As for its touchscreen heuristics, data tapping and real-time signal processing patents, Apple “has a policy against licensing competitors to practice the three patents”.
The filing reads:
Apple is innovative to the core. Its business model is all about distinguishing its products from the competition’s. [...] This business model of distinctive innovation does not work if competitors are free to make their products identical. That is why Apple has a policy against licensing [redacted].
The iPhone maker argues it presented evidence that Motorola was “cutting into its market share and diverting goodwill” and also that it has “a general policy of not licensing these patents”.
@dujkan But if they wont license patents… that fundamentally breaks the rules of the patent system.
— Anshel Sag (@anshelsag) December 4, 2012
The company made no promises concerning licensing its patents, writes Apple as it cunningly points out that Motorola did pre-commit to license its own patents.

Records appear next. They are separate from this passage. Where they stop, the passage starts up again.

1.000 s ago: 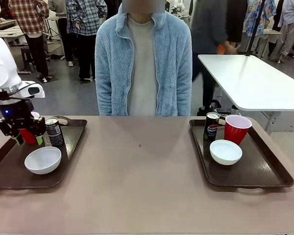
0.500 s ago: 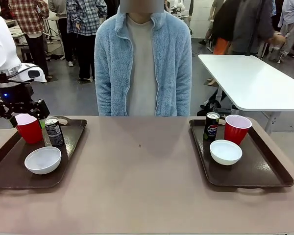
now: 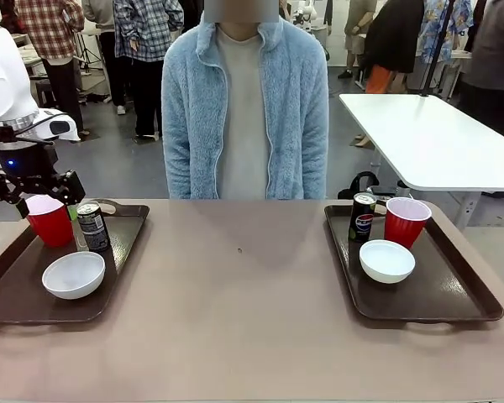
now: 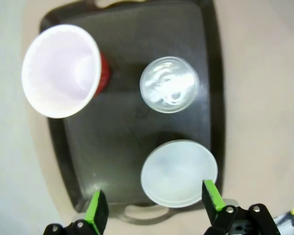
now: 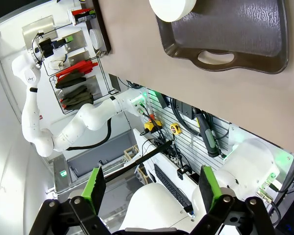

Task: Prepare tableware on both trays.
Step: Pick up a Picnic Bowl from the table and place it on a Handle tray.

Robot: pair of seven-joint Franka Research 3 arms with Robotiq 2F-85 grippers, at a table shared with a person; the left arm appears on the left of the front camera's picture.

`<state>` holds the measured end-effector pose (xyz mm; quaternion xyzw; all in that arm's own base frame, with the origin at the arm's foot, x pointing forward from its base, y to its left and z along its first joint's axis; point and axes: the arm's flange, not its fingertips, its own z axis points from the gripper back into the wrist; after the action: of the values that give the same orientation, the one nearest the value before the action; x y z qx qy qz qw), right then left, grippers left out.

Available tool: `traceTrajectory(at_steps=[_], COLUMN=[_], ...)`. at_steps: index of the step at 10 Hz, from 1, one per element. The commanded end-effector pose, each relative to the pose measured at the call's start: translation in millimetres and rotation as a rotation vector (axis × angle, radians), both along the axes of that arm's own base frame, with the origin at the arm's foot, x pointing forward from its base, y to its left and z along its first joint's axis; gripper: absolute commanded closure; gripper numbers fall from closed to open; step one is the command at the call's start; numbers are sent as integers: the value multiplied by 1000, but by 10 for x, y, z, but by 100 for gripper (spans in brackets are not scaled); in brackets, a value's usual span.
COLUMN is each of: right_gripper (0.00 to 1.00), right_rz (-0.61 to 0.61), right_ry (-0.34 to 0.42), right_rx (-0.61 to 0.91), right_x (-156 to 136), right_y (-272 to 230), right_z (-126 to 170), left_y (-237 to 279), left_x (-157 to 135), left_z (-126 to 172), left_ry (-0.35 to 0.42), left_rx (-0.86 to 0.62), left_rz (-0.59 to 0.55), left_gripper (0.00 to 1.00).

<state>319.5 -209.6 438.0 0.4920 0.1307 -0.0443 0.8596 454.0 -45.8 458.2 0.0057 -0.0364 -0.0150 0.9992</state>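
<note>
Left tray [image 3: 17, 290]: red cup [image 3: 50, 220] at far-left corner, Pepsi can [image 3: 91, 227] just beside it, white bowl [image 3: 73, 274] nearer the robot's edge. All upright, all apart from each other.
Right tray [image 3: 454, 294]: second can [image 3: 363, 217] and second cup [image 3: 406, 221] side by side at the far end, second bowl [image 3: 387, 260] just in front. Same set on both, so looks about done.

Left gripper [image 3: 34, 189] hangs just above the red cup, jaws spread wide, nothing pinched. Left wrist view looks straight down: cup mouth [image 4: 61, 71], can top [image 4: 169, 90], bowl [image 4: 179, 174], green pads [image 4: 97, 211] clear of all three.
Right gripper [image 5: 149, 191]: jaws spread, empty, off past the tray's near handle [image 5: 215, 58], well away from the tableware.

Step in hand, by judgement: release and retreat from the cup.
- Lift straight up until pads are well above the rim, then swing out.
- No sideways motion low down: can sits close, easy to clip, slim so likely to tip.
- Keep jaws wide during the lift; light plastic cup could drag along on a pad.
- Leave the right arm parked.
</note>
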Motion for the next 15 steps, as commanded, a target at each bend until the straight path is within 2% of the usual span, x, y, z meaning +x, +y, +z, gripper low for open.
traceTrajectory(at_steps=[1,2,3,5,6,7,9,11,13,15], right_gripper=[0,0,0,0,0,0,0,0,0,0], right_rz=[2,2,2,2,2,2,2,2,2,2], right_ry=[-4,-4,-4,-4,-4,-4,-4,-4,-4,-4], right_rx=[8,8,8,8,8,8,8,8,8,8], right_x=[-6,-6,-6,-6,-6,-6,-6,-6,-6,-6], right_y=[3,3,3,3,3,3,3,3,3,3], right_z=[14,14,14,14,14,14,14,14,14,14], left_y=[80,201,431,1087,1447,1746,2148,2516,2750,2799], left_x=[47,23,-77,-244,-261,-412,-461,-495,-445,-431], left_z=[180,329,475,390,301,128,-79,-264,-314,-318], left_ry=[47,51,19,-60,-75,-93,-47,-57,-74,-48], left_rx=[-223,-381,-571,-866,-959,-1011,-1055,-1060,-1055,-1019], left_rz=[-135,-189,-258,-222,-179,-99,-43,51,75,74], left_gripper=[0,0,0,0,0,0,0,0,0,0])
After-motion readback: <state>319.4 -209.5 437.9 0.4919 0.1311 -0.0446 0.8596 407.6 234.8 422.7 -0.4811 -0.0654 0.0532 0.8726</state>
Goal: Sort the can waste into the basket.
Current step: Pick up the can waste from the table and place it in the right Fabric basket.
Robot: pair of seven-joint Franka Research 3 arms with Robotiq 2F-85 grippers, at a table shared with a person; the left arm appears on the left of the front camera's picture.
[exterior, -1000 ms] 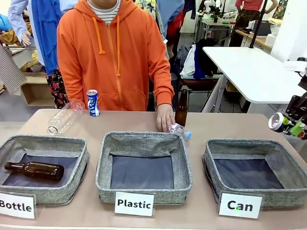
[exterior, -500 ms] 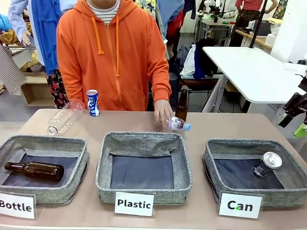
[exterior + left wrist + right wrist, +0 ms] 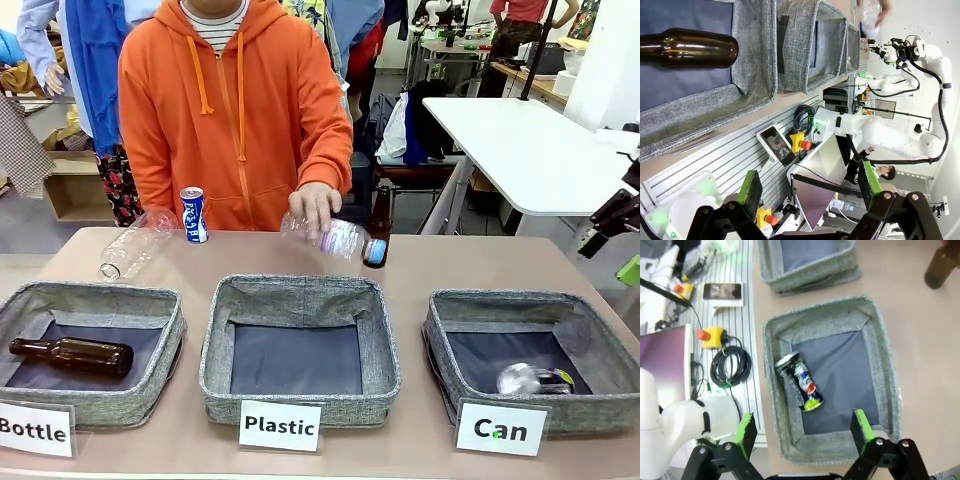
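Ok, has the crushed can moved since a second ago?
Yes. The crushed can dropped from above the Can basket's right rim onto its lining near the front wall.

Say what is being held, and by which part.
The person's hand grips the clear blue-capped plastic bottle near its base; left gripper and right gripper are open, empty.

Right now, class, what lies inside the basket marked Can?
One crushed can lies on its side on the dark lining of the Can basket, near one wall. The lining beneath it is covered.
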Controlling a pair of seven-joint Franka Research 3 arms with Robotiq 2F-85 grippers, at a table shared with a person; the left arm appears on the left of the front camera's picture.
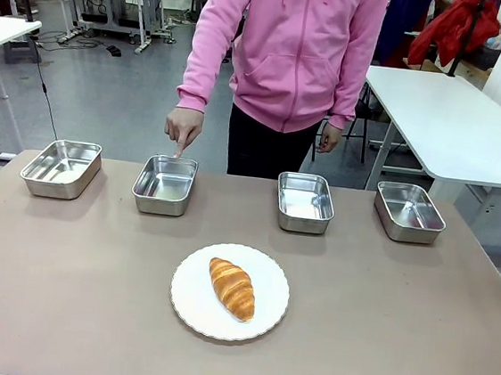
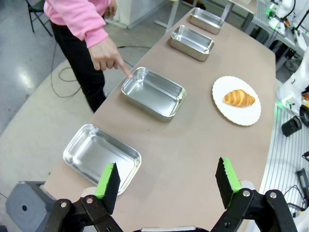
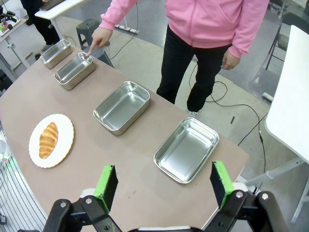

First, Apple has a general policy against licensing its inventions, particularly to competitors. Second, Motorola’s unlicensed copying of the inventions will continue to erode Apple’s market share and consumer loyalty.
Of course, it’s important to establish the difference between standard-essential patents which must be licensed to anyone on FRAND terms and proprietary patents that protect someone’s invention.
Apple seeks an injunction to stop infringement by an ardent competitor. Apple had a general policy against licensing its central technology. It had proof that it is losing market share and goodwill because of the ongoing infringement. None of its asserted patents are standard-essential.
At any rate, I have no doubt lawyers for Samsung will attempt to introduce these statements as the second U.S. lawsuit kicks into full swing.